Num momento em que, no hemisfério ocidental, se verifica entre certos sectores da população um crescente sentimento de desconfiança face às capacidades da ciência e da tecnologia, o Japão permanece como um baluarte de disseminação e popularização dos mais recentes desenvolvimentos das mais diversas áreas científicas. O caso de amor entre os japoneses e a tecnologia é óbvio e visível nos conteúdos das obras de anime e manga que nos chegam de terras do sol nascente, com grande ênfase nos mechas e na ficção científica. Entre os nipónicos, o cientista ainda é visto como uma personalidade nobre e interessada no bem e na prosperidade da humanidade, ao contrário da nova tendência americana para ver a comunidade científica como tendo a sua integridade ética corrompida por interesses corporativos.
Em “Spirit of Wonder”, uma obra de 1997 da autoria de Tsuruta Kenji, o espírito científico é não só algo que contribui para o desenvolvimento da humanidade, mas um instrumento de desenvolvimento pessoal, uma ferramenta para atingir sonhos e concretizar projectos.
O volume de 400 páginas compila uma série de histórias curtas, todas as quais têm pelo menos 3 elementos comuns: uma mulher bonita e voluntariosa, um inventor excêntrico com um nome complicado, e uma invenção ou descoberta científica extraordinária. Muitos dos personagens surgem em mais do que uma história, sendo que a segunda metade da obra é toda ela dedicada aos personagens que celebrizaram este título: a admirável Miss China, o Professor Breckenridge e o seu assistente Jim Floyd. Desde tesouros subaquáticos até viagens espaciais em dirigíveis solares, é uma viagem alucinante por mundos que poderiam, e talvez ainda poderão ser.
A parte mais importante de “Spirit of Wonder” – as aventuras de Miss China – mereceu uma adaptação para anime devido à sua grande popularidade. Neste cenário é contada a história de Miss China, a jovem dona de um restaurante chinês numa cidade costeira inglesa. No segundo piso das instalações, reside e trabalha o Prof. Breckenridge, um instável e algo tarado inventor, obcecado pela idéia de visitar a Lua. Ele é acompanhado do seu ajudante, Jim Floyd, um jovem brilhante pelo qual China nutre uma afecção muito especial.
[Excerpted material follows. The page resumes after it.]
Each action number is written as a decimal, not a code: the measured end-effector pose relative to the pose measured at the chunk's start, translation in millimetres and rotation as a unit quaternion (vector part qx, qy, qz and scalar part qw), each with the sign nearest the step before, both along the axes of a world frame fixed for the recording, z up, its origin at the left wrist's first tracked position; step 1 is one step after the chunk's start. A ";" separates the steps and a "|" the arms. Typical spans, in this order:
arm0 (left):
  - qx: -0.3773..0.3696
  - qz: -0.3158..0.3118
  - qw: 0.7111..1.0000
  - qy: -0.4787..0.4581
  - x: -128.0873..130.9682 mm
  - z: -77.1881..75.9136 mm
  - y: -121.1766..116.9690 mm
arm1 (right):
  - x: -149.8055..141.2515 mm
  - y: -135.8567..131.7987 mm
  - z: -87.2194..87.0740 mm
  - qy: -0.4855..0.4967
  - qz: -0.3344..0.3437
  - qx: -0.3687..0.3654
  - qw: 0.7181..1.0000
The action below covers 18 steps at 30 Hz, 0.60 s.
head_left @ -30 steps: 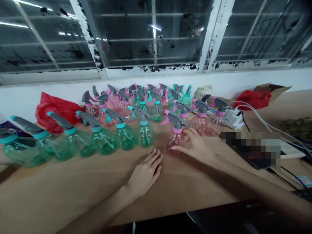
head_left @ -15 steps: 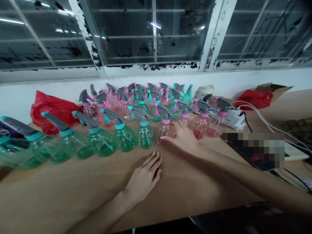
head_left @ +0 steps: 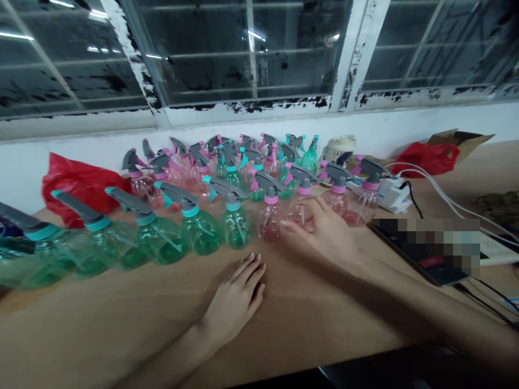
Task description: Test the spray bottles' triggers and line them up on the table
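My left hand (head_left: 237, 300) lies flat on the wooden table (head_left: 121, 329), fingers stretched out and holding nothing. In front of it stands a green spray bottle (head_left: 236, 227) with a turquoise collar and grey trigger head. My right hand (head_left: 330, 232) is around the lower body of a pink spray bottle (head_left: 302, 208), thumb on its left side and fingers on its right. That bottle stands upright on the table, partly hidden by the hand. Just left is another pink spray bottle (head_left: 270, 219), apart from the thumb. Two more pink bottles (head_left: 336, 200) stand to the right.
Green bottles (head_left: 162, 240) continue the front row leftward. Behind are several more pink and green spray bottles (head_left: 203, 181). A red plastic bag (head_left: 77, 189) sits left, another red bag (head_left: 425, 159) right. A white charger block (head_left: 393, 194) with cables and a dark device (head_left: 409, 251) lie right.
My right hand has left the first pink bottle and moved right to the second one. My left hand stays flat on the table. The view has shifted slightly.
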<state>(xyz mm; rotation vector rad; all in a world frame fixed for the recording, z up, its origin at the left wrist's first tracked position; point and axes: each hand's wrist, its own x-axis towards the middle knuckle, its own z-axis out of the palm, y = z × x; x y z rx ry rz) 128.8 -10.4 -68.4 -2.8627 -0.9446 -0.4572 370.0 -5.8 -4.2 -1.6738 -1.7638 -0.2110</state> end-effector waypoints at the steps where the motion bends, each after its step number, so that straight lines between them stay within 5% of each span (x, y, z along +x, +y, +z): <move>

Ela ver-se-á envolvida de uma forma muito particular na experiência do meio de locomoção idealizado pelo professor: um aparelho capaz de reproduzir uma área espacial dentro de uma outra, à escala. Apesar de estranha, esta idéia oferecerá a Jim e a China a oportunidade de definitivamente revelarem os seus sentimentos, tornando-se a ciência numa espécie de catalizador do amor.
Tsuruta Kenji, além de conceder a estes relatos um encanto inigualável, ilustra-os com uma arte admirável, um estilo muito próprio e extremamente detalhado, mas ao qual não falta um toque de humor quando tal é apropriado. Se bem que o autor descambe um pouco nos estereótipos da menina bonita (mas nunca inofensiva) e do cientista lunático, mercê da repetição temática dos contos, cada um dos seus personagens possui um encanto próprio muito acentuado. Apesar de no início revelar uma certa hesitação na estruturação narrativa, omitindo pormenores e acções importantes, na altura em que chega à história de Miss China já adquiriu um ritmo agradável e uma boa claridade na acção, contribuindo assim ainda mais para a apreciação desta fase – de tal forma que foi ela a escolhida para adaptação a animação, e é ainda de notar que a saga de Miss China foi a única parte desta obra publicada nos Estados Unidos pela Dark Horse (se bem que a edição francesa seja integral).
É interessante reparar que o ambiente de cada um dos contos é constante e um pouco anacrónico – correspondendo à primeira metade do século XX, denunciado pelo vestuário dos personagens e pela arquitectura. Contudo, a tecnologia é totalmente desfasada cronologicamente desta era, fazendo lembrar, pelo seu enquadramento, as obras de Júlio Verne (como “20.000 Léguas Submarinas” ou “Da Terra à Lua”) ou H.G.Wells (“A Máquina do Tempo”). A promoção do espírito científico é, também ela, feita num teor semelhante ao destes dois gigantes da literatura de ficção científica.
Se bem que as descobertas científicas do nosso tempo já não sejam feitas por visionários solitários em laboratórios remotos, mas sim por equipas de trabalho rigorosamente organizadas e com orçamentos de milhões, “Spirit of Wonder” continua a ter a capacidade de inspirar todos quantos o lêm para aquilo que a ciência pode ser: mais do que uma acumulação de conhecimentos, um desenrolar de concretizações de sonhos. Mais do que chegar mais além, mehorar-nos a nós próprios e àquilo que nos rodeia. Mesmo que este livro não tivesse a arte excelente e a narrativa cativante que tem, só isto já justificaria a sua leitura.